■ Exercise goal: Starting at the top line and ending at the last, restate the records exactly.

━━━ Records for the exercise

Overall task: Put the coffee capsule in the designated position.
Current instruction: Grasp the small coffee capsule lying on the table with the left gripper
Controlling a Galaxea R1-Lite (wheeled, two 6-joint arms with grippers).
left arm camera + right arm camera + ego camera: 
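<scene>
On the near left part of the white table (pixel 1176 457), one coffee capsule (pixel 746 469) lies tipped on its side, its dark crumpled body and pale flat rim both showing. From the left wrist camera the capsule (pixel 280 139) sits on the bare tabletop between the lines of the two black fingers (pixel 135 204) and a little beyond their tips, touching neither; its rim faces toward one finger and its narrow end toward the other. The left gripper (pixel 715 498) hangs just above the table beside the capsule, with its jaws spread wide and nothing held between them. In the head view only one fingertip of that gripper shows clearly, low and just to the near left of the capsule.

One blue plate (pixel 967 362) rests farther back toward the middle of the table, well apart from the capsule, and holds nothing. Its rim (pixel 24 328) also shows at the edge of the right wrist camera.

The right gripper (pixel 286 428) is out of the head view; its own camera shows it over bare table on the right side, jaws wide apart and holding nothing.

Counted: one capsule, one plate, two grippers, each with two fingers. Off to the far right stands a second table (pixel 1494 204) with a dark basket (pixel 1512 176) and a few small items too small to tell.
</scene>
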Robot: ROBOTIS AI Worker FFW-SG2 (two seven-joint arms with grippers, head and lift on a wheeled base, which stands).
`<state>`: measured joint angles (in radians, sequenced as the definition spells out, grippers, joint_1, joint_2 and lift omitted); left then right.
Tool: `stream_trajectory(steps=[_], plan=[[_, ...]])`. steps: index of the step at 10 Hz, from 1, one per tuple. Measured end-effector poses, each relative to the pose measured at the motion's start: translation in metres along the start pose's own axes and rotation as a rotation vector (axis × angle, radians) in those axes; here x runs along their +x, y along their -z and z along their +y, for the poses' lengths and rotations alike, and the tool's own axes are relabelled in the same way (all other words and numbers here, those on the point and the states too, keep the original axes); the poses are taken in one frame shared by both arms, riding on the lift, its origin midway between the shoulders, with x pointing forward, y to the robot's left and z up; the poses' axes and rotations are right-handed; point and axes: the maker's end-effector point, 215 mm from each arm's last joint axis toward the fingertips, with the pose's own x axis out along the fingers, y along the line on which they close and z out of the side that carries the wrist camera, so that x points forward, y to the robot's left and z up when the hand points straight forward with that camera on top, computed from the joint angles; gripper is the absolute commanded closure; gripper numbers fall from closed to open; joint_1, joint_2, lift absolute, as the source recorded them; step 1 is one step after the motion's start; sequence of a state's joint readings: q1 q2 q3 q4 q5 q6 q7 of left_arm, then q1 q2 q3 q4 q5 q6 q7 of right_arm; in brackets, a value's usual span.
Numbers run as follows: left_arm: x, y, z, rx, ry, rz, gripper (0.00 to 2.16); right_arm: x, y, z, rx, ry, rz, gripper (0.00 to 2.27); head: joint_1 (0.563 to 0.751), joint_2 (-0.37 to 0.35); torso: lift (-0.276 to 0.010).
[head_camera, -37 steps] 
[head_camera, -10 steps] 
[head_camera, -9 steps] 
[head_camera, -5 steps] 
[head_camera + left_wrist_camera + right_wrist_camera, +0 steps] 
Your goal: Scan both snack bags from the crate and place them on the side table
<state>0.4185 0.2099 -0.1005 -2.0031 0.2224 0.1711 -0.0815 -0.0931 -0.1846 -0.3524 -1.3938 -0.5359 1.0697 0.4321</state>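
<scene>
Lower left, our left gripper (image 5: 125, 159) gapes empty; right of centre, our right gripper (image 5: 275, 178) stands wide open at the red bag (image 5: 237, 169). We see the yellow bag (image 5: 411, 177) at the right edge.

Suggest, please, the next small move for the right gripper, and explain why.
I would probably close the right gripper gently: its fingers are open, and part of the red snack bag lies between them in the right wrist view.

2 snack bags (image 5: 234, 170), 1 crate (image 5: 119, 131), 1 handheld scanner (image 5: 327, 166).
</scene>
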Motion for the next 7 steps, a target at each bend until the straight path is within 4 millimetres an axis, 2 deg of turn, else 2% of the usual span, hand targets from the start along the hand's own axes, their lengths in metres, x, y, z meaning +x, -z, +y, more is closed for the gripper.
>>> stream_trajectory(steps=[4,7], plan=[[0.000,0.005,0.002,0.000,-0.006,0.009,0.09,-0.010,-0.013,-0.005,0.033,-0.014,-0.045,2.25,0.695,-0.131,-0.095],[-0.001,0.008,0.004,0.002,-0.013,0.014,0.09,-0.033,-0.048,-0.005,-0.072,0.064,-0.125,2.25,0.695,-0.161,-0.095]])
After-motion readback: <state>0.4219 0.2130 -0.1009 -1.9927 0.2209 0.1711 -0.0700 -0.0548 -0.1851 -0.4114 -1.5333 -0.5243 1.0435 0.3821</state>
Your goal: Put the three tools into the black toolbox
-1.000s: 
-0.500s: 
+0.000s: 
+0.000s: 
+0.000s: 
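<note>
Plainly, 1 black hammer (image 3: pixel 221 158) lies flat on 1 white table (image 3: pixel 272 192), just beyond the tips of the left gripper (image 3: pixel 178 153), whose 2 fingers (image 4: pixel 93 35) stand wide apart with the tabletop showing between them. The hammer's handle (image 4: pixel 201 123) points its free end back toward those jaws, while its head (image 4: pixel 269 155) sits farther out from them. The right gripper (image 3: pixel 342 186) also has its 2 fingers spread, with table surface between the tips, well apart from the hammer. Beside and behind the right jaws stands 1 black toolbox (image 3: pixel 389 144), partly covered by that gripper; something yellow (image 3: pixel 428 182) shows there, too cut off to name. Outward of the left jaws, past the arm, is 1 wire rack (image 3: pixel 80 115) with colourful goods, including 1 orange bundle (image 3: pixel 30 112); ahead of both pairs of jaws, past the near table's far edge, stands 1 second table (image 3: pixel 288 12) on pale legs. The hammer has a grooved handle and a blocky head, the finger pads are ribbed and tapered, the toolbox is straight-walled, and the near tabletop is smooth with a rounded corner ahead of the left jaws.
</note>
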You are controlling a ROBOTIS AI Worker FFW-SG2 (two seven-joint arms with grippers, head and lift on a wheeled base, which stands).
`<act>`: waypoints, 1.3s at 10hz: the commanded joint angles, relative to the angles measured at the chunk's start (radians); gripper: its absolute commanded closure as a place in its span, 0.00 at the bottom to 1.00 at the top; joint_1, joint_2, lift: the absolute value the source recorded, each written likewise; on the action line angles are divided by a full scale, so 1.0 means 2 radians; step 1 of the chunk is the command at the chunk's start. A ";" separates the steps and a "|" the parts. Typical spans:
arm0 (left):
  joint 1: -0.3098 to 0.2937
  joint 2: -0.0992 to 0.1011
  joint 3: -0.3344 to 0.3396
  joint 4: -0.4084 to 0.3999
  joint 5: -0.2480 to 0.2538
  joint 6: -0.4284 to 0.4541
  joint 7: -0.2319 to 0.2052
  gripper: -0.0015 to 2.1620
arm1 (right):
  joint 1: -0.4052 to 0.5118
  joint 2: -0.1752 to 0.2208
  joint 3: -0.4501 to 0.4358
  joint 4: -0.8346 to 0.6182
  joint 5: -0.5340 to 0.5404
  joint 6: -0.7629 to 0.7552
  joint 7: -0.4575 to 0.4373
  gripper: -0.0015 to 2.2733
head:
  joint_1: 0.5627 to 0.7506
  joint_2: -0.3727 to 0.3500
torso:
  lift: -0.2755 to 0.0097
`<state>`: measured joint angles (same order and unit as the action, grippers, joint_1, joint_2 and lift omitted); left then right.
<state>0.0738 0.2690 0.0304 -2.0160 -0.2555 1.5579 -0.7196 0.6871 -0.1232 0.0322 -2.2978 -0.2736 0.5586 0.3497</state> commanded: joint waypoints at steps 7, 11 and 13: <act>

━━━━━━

■ Written response:
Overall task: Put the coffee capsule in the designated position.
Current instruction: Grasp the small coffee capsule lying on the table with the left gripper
Controlling a Galaxea R1-Lite (wheeled, two 6-joint arms with grippers).
left arm camera + right arm camera + ego camera: 
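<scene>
On the near left part of the white table (pixel 1176 457), one coffee capsule (pixel 746 469) lies tipped on its side, its dark crumpled body and pale flat rim both showing. From the left wrist camera the capsule (pixel 280 139) sits on the bare tabletop between the lines of the two black fingers (pixel 135 204) and a little beyond their tips, touching neither; its rim faces toward one finger and its narrow end toward the other. The left gripper (pixel 715 498) hangs just above the table beside the capsule, with its jaws spread wide and nothing held between them. In the head view only one fingertip of that gripper shows clearly, low and just to the near left of the capsule.

One blue plate (pixel 967 362) rests farther back toward the middle of the table, well apart from the capsule, and holds nothing. Its rim (pixel 24 328) also shows at the edge of the right wrist camera.

The right gripper (pixel 286 428) is out of the head view; its own camera shows it over bare table on the right side, jaws wide apart and holding nothing.

Counted: one capsule, one plate, two grippers, each with two fingers. Off to the far right stands a second table (pixel 1494 204) with a dark basket (pixel 1512 176) and a few small items too small to tell.
</scene>
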Robot: ROBOTIS AI Worker FFW-SG2 (two seven-joint arms with grippers, head and lift on a wheeled base, which stands).
`<state>`: measured joint angles (in radians, sequenced as the definition spells out, grippers, joint_1, joint_2 and lift omitted); left then right.
Tool: `stream_trajectory(steps=[_], plan=[[_, ...]])`. steps: index of the step at 10 Hz, from 1, one per tuple. Measured end-effector poses, each relative to the pose measured at the motion's start: translation in metres along the start pose's own axes and rotation as a rotation vector (axis × angle, radians) in those axes; here x runs along their +x, y along their -z and z along their +y, for the poses' lengths and rotations alike, and the tool's own axes are relabelled in the same way (all other words and numbers here, those on the point and the states too, keep the original axes); the poses are taken in one frame shared by both arms, riding on the lift, its origin midway between the shoulders, with x pointing forward, y to the robot's left and z up; the poses' axes and rotations are right-handed; point and axes: the maker's end-effector point, 215 mm from each arm's last joint axis toward the fingertips, with the pose's own x axis out along the fingers, y along the line on which they close and z out of the side that carries the wrist camera, so that x points forward, y to the robot's left and z up when the hand points straight forward with that camera on top, computed from the joint angles; gripper is the absolute commanded closure; gripper numbers fall from closed to open; joint_1, joint_2, lift absolute, as the source recorded them; step 1 is one step after the motion's start; sequence of a state's joint readings: q1 q2 q3 q4 q5 q6 q7 of left_arm, then q1 q2 q3 q4 q5 q6 q7 of right_arm; in brackets, a value's usual span.
Numbers run as follows: left_arm: x, y, z, rx, ry, rz, gripper (0.00 to 2.16); right_arm: x, y, z, rx, ry, rz, gripper (0.00 to 2.27); head: joint_1 (0.563 to 0.751), joint_2 (-0.37 to 0.35); torso: lift (-0.276 to 0.010).
[head_camera, -37 steps] 
[head_camera, -10 steps] 
[head_camera, -9 steps] 
[head_camera, -5 steps] 
[head_camera + left_wrist_camera + right_wrist_camera, +0 steps] 
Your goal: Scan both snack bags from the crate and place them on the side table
<state>0.4185 0.2099 -0.1005 -2.0031 0.2224 0.1711 -0.0815 -0.0931 -0.1846 -0.3524 -1.3938 -0.5359 1.0697 0.4321</state>
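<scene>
Lower left, our left gripper (image 5: 125, 159) gapes empty; right of centre, our right gripper (image 5: 275, 178) stands wide open at the red bag (image 5: 237, 169). We see the yellow bag (image 5: 411, 177) at the right edge.

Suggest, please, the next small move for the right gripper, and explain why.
I would probably close the right gripper gently: its fingers are open, and part of the red snack bag lies between them in the right wrist view.

2 snack bags (image 5: 234, 170), 1 crate (image 5: 119, 131), 1 handheld scanner (image 5: 327, 166).
</scene>
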Motion for the next 7 steps, a target at each bend until the straight path is within 4 millimetres an axis, 2 deg of turn, else 2% of the usual span, hand targets from the start along the hand's own axes, their lengths in metres, x, y, z meaning +x, -z, +y, more is closed for the gripper.
>>> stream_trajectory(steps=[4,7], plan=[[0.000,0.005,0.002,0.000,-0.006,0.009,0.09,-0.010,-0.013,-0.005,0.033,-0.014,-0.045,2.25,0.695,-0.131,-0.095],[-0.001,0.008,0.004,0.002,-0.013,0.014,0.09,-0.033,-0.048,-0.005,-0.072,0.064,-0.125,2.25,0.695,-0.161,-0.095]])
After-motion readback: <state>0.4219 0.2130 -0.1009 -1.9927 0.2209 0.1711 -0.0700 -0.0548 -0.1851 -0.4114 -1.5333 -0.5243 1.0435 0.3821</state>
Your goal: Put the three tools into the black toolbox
-1.000s: 
-0.500s: 
+0.000s: 
+0.000s: 
+0.000s: 
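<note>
Plainly, 1 black hammer (image 3: pixel 221 158) lies flat on 1 white table (image 3: pixel 272 192), just beyond the tips of the left gripper (image 3: pixel 178 153), whose 2 fingers (image 4: pixel 93 35) stand wide apart with the tabletop showing between them. The hammer's handle (image 4: pixel 201 123) points its free end back toward those jaws, while its head (image 4: pixel 269 155) sits farther out from them. The right gripper (image 3: pixel 342 186) also has its 2 fingers spread, with table surface between the tips, well apart from the hammer. Beside and behind the right jaws stands 1 black toolbox (image 3: pixel 389 144), partly covered by that gripper; something yellow (image 3: pixel 428 182) shows there, too cut off to name. Outward of the left jaws, past the arm, is 1 wire rack (image 3: pixel 80 115) with colourful goods, including 1 orange bundle (image 3: pixel 30 112); ahead of both pairs of jaws, past the near table's far edge, stands 1 second table (image 3: pixel 288 12) on pale legs. The hammer has a grooved handle and a blocky head, the finger pads are ribbed and tapered, the toolbox is straight-walled, and the near tabletop is smooth with a rounded corner ahead of the left jaws.
</note>
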You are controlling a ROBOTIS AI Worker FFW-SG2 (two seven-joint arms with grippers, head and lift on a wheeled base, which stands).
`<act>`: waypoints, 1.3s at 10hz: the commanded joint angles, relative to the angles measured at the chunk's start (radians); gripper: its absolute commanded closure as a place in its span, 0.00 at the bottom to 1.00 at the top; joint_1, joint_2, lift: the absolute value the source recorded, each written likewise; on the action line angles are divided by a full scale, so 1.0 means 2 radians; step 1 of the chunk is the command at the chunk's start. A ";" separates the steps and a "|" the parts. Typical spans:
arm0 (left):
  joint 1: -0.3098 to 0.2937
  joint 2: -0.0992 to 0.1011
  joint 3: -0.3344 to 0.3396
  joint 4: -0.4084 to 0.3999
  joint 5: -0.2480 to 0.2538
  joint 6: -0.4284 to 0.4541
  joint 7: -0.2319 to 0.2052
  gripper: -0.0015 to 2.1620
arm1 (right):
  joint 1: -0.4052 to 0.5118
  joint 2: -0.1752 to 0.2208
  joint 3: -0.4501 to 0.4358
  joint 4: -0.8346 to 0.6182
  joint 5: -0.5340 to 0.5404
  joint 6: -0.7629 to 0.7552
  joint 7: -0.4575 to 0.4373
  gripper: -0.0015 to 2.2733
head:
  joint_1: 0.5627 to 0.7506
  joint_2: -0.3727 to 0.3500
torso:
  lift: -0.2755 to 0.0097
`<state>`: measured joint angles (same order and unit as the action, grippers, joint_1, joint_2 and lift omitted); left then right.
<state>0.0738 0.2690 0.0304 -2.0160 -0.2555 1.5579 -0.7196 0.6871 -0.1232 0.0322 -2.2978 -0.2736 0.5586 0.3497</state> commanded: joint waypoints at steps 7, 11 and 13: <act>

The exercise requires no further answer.